In brief:

  • The number of Ethereum blocks has reached 10 million.
  • Ethereum blocks are mined every 20 seconds.
  • Bitcoin blocks take longer, and there have only been 628,900 of them.

Ethereum (ETH) mined its 10 millionth block today, marking a significant milestone for the world’s second largest cryptocurrency. Data from blockchain explorer Etherscan shows the 10 millionth block was successfully mined at exactly 01:22:13 PM (UTC).

In contrast, just 628,900 Bitcoin blocks have been mined, since it launched on January 3, 2009. However, Bitcoin blocks take much longer to be produced, around 10 minutes on average.

Launched in 2015, Ethereum was envisioned as a decentralized “world computer.” It soon rose to prominence in the market cap top 100, before exploding in value during the crypto market boom of 2017. It is currently the second-ranked coin by market cap.


Back in the day, CPUs were used to mine the coin, before graphics cards took over. Since then, larger mining machines, known as ASICs, which are dedicated to mining cryptocurrency, have taken over. These machines have rapdily spread up the mining game.

As noted by Luit Hollander in History of Ethereum Hardforks, it would take a consumer graphics card over 150 million years to compute the 15 zettahashes required to mine 10 million Ethereum blocks.

Cryptocurrency enthusiasts celebrated the milestone on social media, looking forward to seeing Ethereum progress further—especially in terms of scaling.

"Ethereum just reached 10M blocks!

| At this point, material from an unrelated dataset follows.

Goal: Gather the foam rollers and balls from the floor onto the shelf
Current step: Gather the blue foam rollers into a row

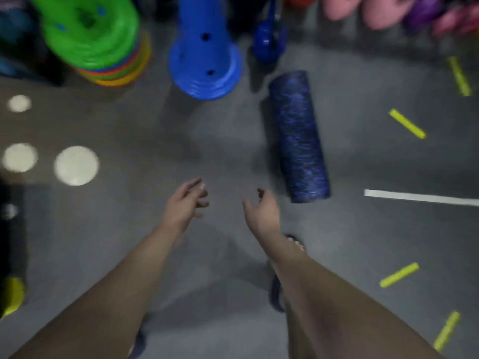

The progress from the genesis block in 2015 is incredible. There are many exciting layer 2 solutions launching this year (like keep_project, NuCypher, SkaleNetwork ) that will help ETH scale even further," tweeted Aaron Hensaw, founder of blockchain infrastructure provider Bison Trails.


Ethereum’s whitepaper originally envisioned blocks to be processed every 12.6 seconds. In practice, the time between blocks has proven to be slightly higher. Data from Bitinfocharts shows ETH block times have arrived on average every 20 seconds or so—with occasional spikes as high as 50 seconds during periods of congestion.

Yet such milestones will soon be a thing of the past as Ethereum shifts towards a proof-of-stake consensus model in the coming years.

Update: The difference between the number of Ethereum blocks and Bitcoin blocks has been updated.